Le gouvernement, à travers le ministère de l’Urbanisme, de l’Habitat, des Domaines, de l’Aménagement du territoire et de la Population, annonce l’abrogation de la décision relative aux listes définitives des bénéficiaires des 2218 logements sociaux. Une décision consécutive au tollé, à la polémique et à la vive indignation suscitées pour la publication des listes des bénéficiaires.

Le 9 février dernier, le ministère de l’urbanisme a rendu publique une décision fixant la liste des bénéficiaires des 2218 logements sociaux de la 2è tranche du programme gouvernemental de 12.566 logements. Cette publication a sollité des réactions voire une polémique du fait que plusieurs militants du M5-RFP se sont retrouvés sur la listes, pour certains d’entre »Sans dépôt de dossiers«.

Parmi les bénéficiaires, il y avait plusieurs jeunes, dont des »Vidéomen« ayant milité au côté du M5-RFP, dont sont issus le Premier ministre et plusieurs ministres, y compris celui en charge de l’Urbanisme. Il y avait également les noms des membres des familles de ministres et même de celui d’un ministre en fonction.
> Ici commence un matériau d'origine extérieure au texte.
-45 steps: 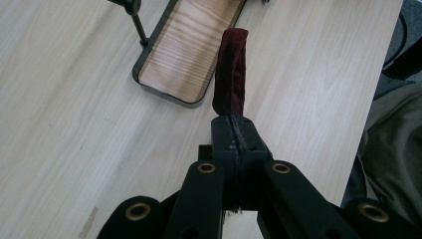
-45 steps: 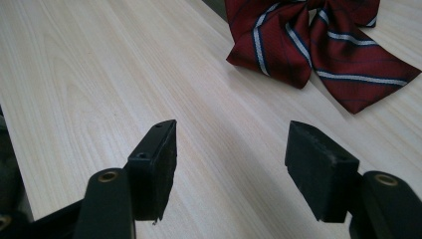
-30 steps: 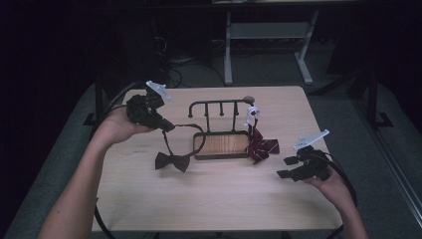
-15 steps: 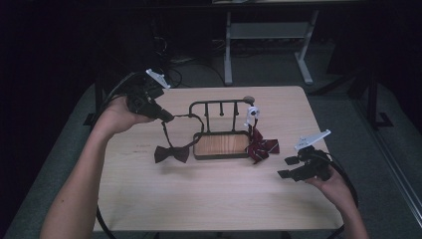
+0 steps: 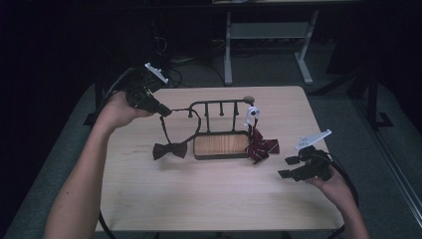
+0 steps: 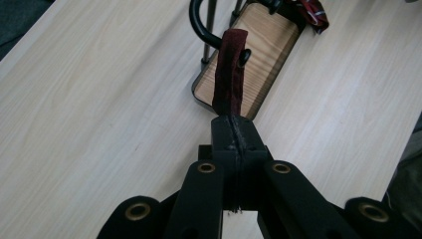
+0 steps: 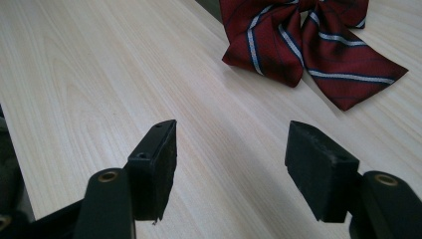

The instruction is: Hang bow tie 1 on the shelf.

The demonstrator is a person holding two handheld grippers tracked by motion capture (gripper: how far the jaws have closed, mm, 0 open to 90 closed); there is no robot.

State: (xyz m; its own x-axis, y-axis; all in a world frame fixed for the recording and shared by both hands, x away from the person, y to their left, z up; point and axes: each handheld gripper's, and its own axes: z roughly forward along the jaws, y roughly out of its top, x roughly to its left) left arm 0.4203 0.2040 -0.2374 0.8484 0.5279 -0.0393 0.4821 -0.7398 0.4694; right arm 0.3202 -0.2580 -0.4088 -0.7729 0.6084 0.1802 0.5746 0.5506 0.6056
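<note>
Since the earlier frame, the left gripper (image 5: 164, 112) has drawn toward upper left, jaws clamped on the dark bow tie's strap (image 6: 229, 69) (bow (image 5: 169, 150) lifted off the table (image 5: 199, 199)). The right gripper (image 7: 231, 164) gapes empty near the striped bow tie (image 7: 308, 45).

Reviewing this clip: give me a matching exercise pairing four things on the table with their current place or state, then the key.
Things:
1. left tool
2. right tool
3. striped red bow tie
4. dark bow tie

States:
A. lies against the right end of the wooden-based rack
B. open, holding nothing, low over the table
C. bow rests on the table left of the rack, strap lifted
D. shut on a dark strap that runs over a rack hook

Pairs: 1-D, 2-B, 3-A, 4-C
</note>
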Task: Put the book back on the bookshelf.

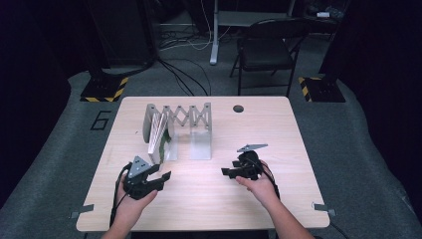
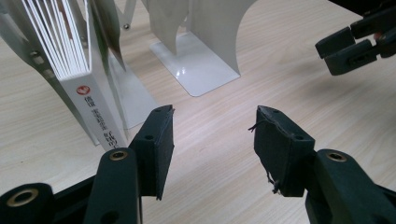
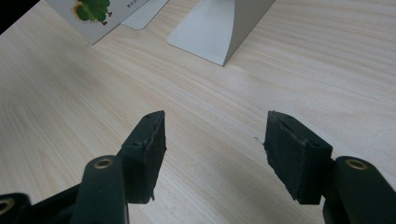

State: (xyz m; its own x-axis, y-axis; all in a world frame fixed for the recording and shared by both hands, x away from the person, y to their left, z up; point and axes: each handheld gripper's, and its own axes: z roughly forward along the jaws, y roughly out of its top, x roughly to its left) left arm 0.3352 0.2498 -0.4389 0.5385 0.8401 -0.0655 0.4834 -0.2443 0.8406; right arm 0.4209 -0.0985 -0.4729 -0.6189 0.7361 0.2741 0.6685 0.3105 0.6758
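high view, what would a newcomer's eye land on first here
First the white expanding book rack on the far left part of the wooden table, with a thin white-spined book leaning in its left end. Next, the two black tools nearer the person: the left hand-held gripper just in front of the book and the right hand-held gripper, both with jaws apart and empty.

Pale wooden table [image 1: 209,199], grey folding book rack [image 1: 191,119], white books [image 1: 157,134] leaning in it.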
Cette situation a été qualifiée de »Favoritisme« ré ‘ « Injustice » ous d ‘ »Atteinte au Malikura tant prôné» et «poursuite des anciennes pratiques» . Des membres du Conseil National de Transition, des partis politiques et des citoyens ordinaires réclamaient avec instance, à cet effet, l’ouverture d’une enquête sur cette affaire voire l’annulation pure et simple des listes. Ce qui a conduit le gouvernement à suspendre, le 15 février dernier, le processus d’attribution. Cela, verser »Procéder aux vérifications nécessaires«, selon un communiqué signé de Bréhima Kaména, ministre en charge de l’Urbanisme. En plus de la suspension, la Commission d’attribution a été dissoute.

Moins de quinze jours après cette mesure, le département de dell’Urbanisme et de l’Habitat annonce, dans une note rendue publique, hier, sa décision d’ « Abroger la décision fixant la liste des bénéficiaires des 2219 logements sociaux ». Une annonce, qui met fin au processus d’attribution mais sans situer les responsabilités et qui risque de bénéficier de pénaliser les ayant suivi la procédure normale.